Pour ceux qui ne sont pas le Bouddha et qui ne sont pas “psychologiquement entiers”, la voie vers l’éveil sembler passer par la psychothérapie et la méditation pour Debra Flics. Je laisse de côté la réduction du bouddhisme à la seule “méditation”. La méditation nous apprendrait à prendre des distances avec nos états mentaux et émotions, mais cela n’empêche pas à nos “blessures psychologiques” d’émerger, tant qu’elles n’ont pas été traitées de façon adéquate. Un simple instructeur de méditation pourrait passer à côté des symptômes et qualifier d’aversion ce que le psychothérapeute qualifierait de "haine de soi". Idem pour la paresse, qui pourrait cacher une dépression, ou pour l’agitation, que le psychothérapeute diagnostiquerait comme une "anxiété" ou un "syndrome de stress post-traumatique (SSPT)". On pourrait continuer ainsi et faire l’hypothèse que le psychothérapeute diagnostiquerait avec succès un manque d’attention ou la distraction comme un cas de trouble de déficit de l'attention avec ou sans hyperactivité (TDAH) et ainsi de suite. L'Association américaine de psychiatrie recense 450 désordres possibles. Au lieu de faire de la méditation (ou en plus de cela), il pourrait être plus indiqué de prescrire du Ritalin, du Concerta ou du Biphentin.
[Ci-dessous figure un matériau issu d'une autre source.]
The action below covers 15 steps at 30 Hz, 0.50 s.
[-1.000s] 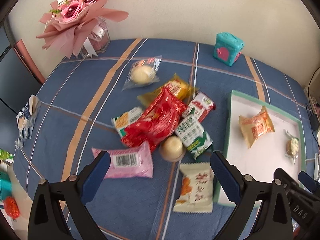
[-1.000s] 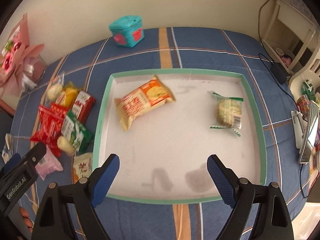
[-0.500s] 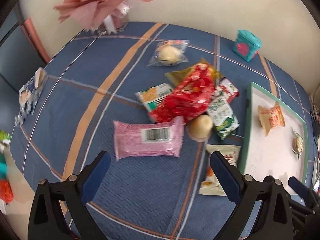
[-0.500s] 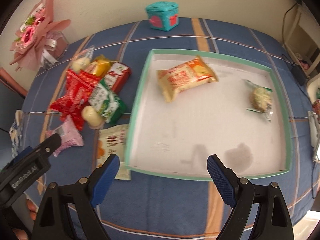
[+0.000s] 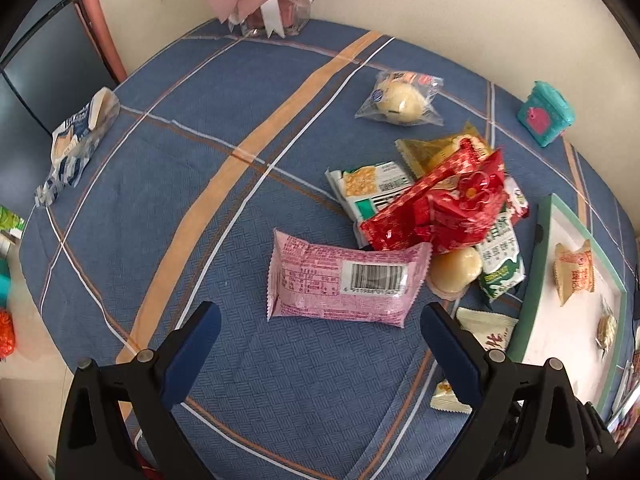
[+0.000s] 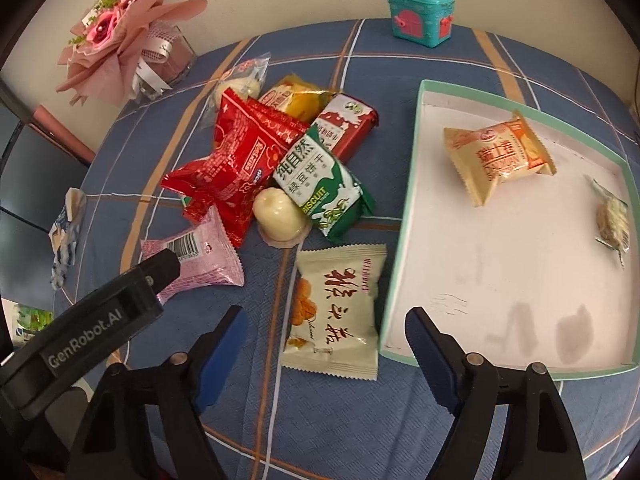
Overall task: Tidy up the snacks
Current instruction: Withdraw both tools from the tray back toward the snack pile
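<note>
My left gripper [image 5: 320, 318] is open, and the pink barcode packet [image 5: 344, 280] lies flat just ahead between its blue fingertips, untouched. My right gripper [image 6: 324, 314] hangs over the cream packet [image 6: 336, 308]. Its jaws are closing, with the packet between them and the pads clear of it. Beyond lie a red packet [image 6: 236, 156], a green biscuit packet [image 6: 320, 184] and a jelly cup [image 6: 276, 216]. The teal-rimmed white tray [image 6: 404, 216] on the right holds an orange packet [image 6: 500, 160] and a small wrapped cake [image 6: 610, 220].
A pink bouquet in a glass vase [image 6: 120, 40] and a teal toy box [image 6: 420, 14] stand by the far wall. A blue-white wrapper [image 5: 76, 140] lies near the table's left edge. A wrapped bun [image 5: 400, 100] sits apart behind the pile.
Both grippers have moved left and lower, away from the tray and over the loose snacks. The right jaws have narrowed a little. The pink and cream packets now lie between the fingertips.
</note>
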Each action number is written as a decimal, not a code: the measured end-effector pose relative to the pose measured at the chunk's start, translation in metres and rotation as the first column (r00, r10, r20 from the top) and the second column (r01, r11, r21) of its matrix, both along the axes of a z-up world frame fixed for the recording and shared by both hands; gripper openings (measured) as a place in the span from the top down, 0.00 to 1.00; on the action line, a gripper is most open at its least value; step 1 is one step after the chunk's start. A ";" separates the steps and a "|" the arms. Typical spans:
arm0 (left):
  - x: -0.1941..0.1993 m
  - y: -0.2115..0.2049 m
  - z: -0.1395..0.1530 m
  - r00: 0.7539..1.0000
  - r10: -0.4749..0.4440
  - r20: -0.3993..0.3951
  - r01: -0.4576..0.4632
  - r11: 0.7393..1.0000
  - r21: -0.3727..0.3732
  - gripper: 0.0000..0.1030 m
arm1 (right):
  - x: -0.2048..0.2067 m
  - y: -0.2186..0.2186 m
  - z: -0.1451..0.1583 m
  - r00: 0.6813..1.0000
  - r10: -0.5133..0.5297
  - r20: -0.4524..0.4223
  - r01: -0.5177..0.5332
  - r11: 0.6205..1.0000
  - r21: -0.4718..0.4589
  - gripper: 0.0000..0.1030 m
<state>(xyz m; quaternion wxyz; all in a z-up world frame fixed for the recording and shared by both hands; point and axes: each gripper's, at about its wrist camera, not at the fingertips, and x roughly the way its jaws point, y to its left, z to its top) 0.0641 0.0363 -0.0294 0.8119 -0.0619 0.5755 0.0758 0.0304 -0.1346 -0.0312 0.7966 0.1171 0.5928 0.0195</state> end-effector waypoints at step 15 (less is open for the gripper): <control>0.002 0.004 -0.007 0.999 0.028 -0.024 -0.028 1.000 -0.006 0.03 | 0.013 0.006 -0.002 1.000 0.011 0.006 -0.011 1.000 0.009 0.42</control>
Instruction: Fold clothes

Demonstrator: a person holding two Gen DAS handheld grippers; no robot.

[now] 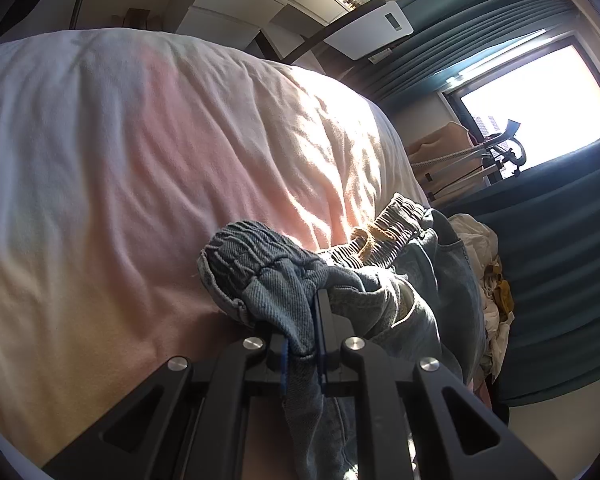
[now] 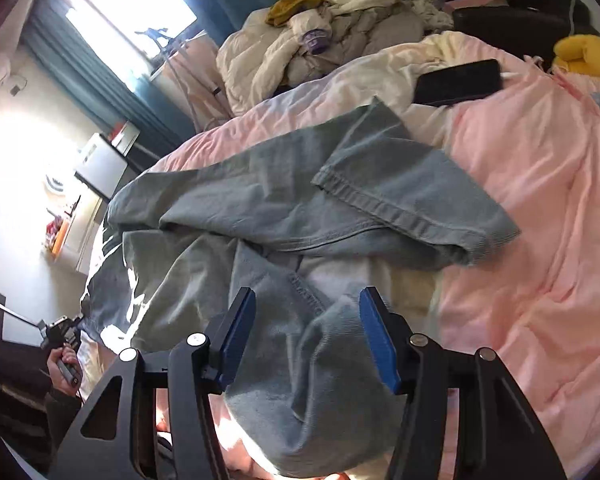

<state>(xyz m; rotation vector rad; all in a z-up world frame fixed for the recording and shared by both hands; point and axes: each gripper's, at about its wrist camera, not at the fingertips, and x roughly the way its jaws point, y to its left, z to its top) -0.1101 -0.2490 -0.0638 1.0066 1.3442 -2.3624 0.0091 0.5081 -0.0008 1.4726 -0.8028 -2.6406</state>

Si les “blessures psychologiques anciennes” viennent des déficits d’affection etc. de l’enfance, le psychothérapeute pourra servir de pôle d’attachement sûr, selon Debra Flics.
The vulnerable child can be invited to express herself, and the psychotherapist can respond with care and compassion. Instead of the model of harshness that was taken in from the parent, a new accepting stance is taken in, and the client learns how to treat herself with kindness.
In this way, a secure attachment is formed to the therapist. This is what Siddhartha already possessed when he began his quest for freedom; it is essential for the development of a healthy sense of self
.”
Petite digression. Dzongsar Khyentsé Rinpoché propose le gourou comme ancrage affectif universel pour aider à faire progresser le disciple. Le gourou sera pour lui/elle « notre compagnon principal, notre famille, notre mari, notre femme et notre enfant chéri ».

La méditation peut alors utilement accompagner le processus thérapeutique d’après Debra Flics. Thérapie et méditation, comme les deux ailes d’un oiseau. La modification et la transformation de nos schémas karmiques (sic !) permettront l’approfondissement de notre “pratique”. Il faudrait sans doute revenir un jour sur la fonction du fétiche fondamental qu’est “la pratique”, et sur le fossé entre ceux qui “pratiquent” et “ne pratiquent pas”.

Un instructeur de méditation ou autre maître spirituel doit bien sûr être prudent dans le cas d’un étudiant qui est confronté à des problèmes dépassant le cadre de l’apprentissage de la méditation et lui conseiller une aide professionnelle le cas échéant. Mais de là poser la double approche “méditation” (bouddhisme ?) / psychothérapie comme indispensable…

Cette approche contribue d’ailleurs davantage au fétichisme de la “méditation” comme une méthode infaillible. Si la méthode ne donne pas les résultats escompté, c’est sans doute que des “blessures psychologiques anciennes” l’empêchent de bien fonctionner.